[What you are asked to do]
Copy out exactly the lines below that run from the one holding "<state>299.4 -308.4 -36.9" to the one holding "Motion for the", keeping both of those lines and no others.

[Collected data]
┌──

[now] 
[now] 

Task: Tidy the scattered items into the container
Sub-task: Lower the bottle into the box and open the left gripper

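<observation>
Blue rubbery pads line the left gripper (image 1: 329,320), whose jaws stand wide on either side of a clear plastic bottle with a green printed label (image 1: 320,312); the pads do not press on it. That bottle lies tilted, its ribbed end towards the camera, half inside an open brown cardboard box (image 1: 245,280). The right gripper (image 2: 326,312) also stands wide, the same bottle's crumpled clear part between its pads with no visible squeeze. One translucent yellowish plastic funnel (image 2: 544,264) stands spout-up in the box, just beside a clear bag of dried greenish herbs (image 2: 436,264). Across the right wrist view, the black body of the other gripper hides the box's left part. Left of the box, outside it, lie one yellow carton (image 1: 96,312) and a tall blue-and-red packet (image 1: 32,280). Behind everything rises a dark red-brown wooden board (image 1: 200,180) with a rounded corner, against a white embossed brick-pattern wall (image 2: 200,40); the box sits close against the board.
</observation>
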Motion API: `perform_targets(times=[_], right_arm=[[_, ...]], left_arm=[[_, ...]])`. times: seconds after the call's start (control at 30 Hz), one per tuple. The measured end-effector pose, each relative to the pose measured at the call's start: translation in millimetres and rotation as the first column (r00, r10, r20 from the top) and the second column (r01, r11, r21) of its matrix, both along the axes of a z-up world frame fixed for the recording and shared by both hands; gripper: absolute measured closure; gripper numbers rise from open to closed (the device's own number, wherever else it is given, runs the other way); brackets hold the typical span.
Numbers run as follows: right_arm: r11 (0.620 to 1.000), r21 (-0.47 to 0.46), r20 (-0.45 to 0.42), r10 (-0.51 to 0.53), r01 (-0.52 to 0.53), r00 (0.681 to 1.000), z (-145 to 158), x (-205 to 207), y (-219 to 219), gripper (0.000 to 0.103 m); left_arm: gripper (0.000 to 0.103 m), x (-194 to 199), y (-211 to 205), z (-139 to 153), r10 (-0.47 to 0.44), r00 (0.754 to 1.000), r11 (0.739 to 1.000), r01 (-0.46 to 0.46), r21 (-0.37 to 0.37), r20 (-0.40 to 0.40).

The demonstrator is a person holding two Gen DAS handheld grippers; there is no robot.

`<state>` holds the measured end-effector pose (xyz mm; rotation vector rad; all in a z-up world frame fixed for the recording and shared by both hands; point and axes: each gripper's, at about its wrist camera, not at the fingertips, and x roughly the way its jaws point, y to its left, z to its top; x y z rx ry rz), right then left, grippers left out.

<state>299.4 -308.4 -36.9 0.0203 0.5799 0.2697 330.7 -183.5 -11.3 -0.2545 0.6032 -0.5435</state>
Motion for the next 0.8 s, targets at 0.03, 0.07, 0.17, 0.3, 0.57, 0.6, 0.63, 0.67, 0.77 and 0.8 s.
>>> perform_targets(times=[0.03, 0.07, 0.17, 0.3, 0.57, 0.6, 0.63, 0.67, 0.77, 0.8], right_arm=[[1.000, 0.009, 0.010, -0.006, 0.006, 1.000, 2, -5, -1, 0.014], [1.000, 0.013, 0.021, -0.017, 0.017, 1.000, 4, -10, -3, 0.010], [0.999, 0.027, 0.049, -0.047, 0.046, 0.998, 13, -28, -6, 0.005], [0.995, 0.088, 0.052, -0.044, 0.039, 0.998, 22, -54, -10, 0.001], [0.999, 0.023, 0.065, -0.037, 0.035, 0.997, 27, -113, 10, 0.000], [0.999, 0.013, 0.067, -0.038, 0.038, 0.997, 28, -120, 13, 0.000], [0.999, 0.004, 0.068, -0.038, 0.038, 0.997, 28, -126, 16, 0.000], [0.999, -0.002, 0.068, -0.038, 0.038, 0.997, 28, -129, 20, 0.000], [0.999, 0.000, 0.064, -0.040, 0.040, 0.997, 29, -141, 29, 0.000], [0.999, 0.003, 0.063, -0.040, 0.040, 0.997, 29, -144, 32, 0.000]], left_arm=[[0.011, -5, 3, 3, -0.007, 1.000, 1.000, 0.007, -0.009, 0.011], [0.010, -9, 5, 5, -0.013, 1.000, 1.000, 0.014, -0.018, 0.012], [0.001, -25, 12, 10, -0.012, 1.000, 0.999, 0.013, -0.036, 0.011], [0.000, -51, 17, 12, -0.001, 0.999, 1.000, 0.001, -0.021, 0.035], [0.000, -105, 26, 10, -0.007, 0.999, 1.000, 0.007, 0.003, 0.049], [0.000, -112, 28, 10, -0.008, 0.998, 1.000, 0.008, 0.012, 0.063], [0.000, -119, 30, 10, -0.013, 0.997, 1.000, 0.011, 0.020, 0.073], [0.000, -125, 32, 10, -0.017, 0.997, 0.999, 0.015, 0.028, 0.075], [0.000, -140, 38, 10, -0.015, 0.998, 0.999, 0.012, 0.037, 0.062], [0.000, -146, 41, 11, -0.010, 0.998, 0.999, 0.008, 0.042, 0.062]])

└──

[Result of this exercise]
<state>299.4 -308.4 -36.9 0.0203 0.5799 0.2697 330.7 -183.5 -11.3 -0.2545 0.6032 -0.5435</state>
Motion for the next 0.8 s, targets at 0.03, 0.07, 0.17, 0.3, 0.57, 0.6, 0.63, 0.67, 0.77 and 0.8 s.

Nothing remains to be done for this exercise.